**About this task**: All lines in the data that hold the word "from" need copying.

**Raw data**:
* * * * * * *

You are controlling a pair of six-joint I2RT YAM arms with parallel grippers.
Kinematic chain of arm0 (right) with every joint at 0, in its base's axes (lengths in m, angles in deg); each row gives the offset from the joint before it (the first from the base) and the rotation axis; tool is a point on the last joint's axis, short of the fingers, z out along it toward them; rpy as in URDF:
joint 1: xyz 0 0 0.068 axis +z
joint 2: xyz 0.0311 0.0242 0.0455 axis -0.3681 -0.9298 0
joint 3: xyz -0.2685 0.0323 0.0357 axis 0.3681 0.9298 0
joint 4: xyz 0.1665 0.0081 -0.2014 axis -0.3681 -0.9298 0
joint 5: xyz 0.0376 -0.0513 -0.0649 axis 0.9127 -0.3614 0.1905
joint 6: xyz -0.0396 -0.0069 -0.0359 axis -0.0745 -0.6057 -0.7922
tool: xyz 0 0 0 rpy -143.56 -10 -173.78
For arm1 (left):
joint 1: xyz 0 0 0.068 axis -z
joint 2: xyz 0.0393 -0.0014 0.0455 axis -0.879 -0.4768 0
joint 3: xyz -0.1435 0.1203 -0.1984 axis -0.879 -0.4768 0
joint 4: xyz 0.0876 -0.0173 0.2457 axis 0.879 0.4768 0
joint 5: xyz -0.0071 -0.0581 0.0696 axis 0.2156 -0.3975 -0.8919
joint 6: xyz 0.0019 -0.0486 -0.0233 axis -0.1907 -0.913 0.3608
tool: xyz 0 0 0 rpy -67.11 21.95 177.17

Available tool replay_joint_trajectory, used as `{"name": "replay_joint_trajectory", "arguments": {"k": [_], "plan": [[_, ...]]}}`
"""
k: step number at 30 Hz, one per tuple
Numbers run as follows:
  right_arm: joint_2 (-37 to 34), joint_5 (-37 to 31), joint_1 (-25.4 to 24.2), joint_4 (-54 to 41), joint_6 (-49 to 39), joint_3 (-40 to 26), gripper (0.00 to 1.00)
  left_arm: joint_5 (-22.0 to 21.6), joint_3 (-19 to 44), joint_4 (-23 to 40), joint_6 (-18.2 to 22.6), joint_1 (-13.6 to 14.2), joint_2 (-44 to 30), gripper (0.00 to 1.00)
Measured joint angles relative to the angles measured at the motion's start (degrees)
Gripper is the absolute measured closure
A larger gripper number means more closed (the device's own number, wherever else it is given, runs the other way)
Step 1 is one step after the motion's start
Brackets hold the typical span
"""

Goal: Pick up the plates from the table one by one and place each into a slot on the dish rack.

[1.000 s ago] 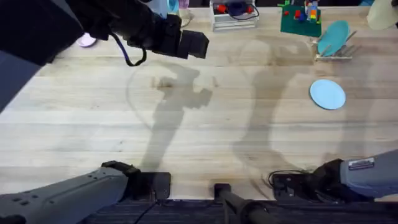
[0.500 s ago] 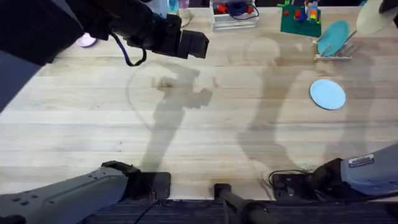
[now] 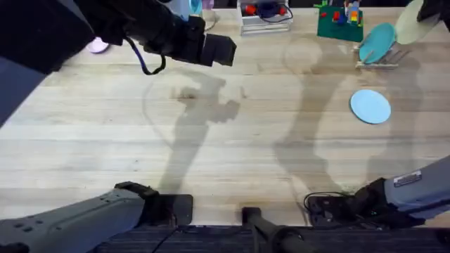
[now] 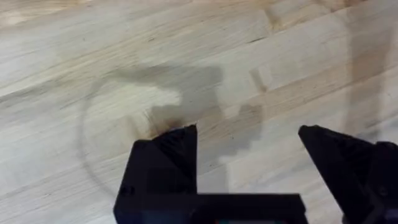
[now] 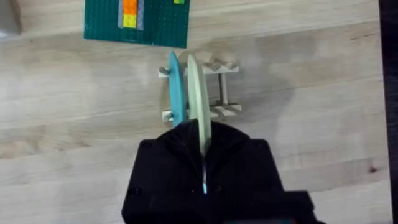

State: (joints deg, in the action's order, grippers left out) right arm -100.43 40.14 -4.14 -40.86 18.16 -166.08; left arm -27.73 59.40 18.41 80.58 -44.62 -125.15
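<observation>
My right gripper [image 5: 202,138] is shut on the rim of the pale yellow plate [image 5: 198,99], which hangs on edge just over the small wooden dish rack [image 5: 222,90]. In the overhead view that plate [image 3: 410,22] is at the far right, a little right of the rack [image 3: 383,62]. The light blue plate [image 3: 370,106] lies flat on the table [image 3: 232,154], nearer than the rack. My left gripper [image 4: 249,155] is open above bare wood at the far left [image 3: 219,49], holding nothing.
A larger teal plate [image 3: 376,42] stands in the rack, right beside the yellow one [image 5: 176,87]. A green baseplate with bricks [image 3: 339,22] and a white wire tray [image 3: 266,19] sit at the far edge. A pink disc [image 3: 98,46] lies far left.
The right gripper has carried the yellow plate leftwards, closer to the rack. The left arm and the blue plate have not moved.
</observation>
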Motion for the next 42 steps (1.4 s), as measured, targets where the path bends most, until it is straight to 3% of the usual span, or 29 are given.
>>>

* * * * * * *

**Exercise result**:
Kinematic chain of arm0 (right) with every joint at 0, in its base's axes (lengths in m, angles in deg); each row gives the offset from the joint before it (the first from the base) and the rotation axis; tool is a point on the last joint's axis, short of the fingers, z out along it toward them; rpy as in URDF:
Goal: Pick up the plates from the table one by one and place each into a slot on the dish rack.

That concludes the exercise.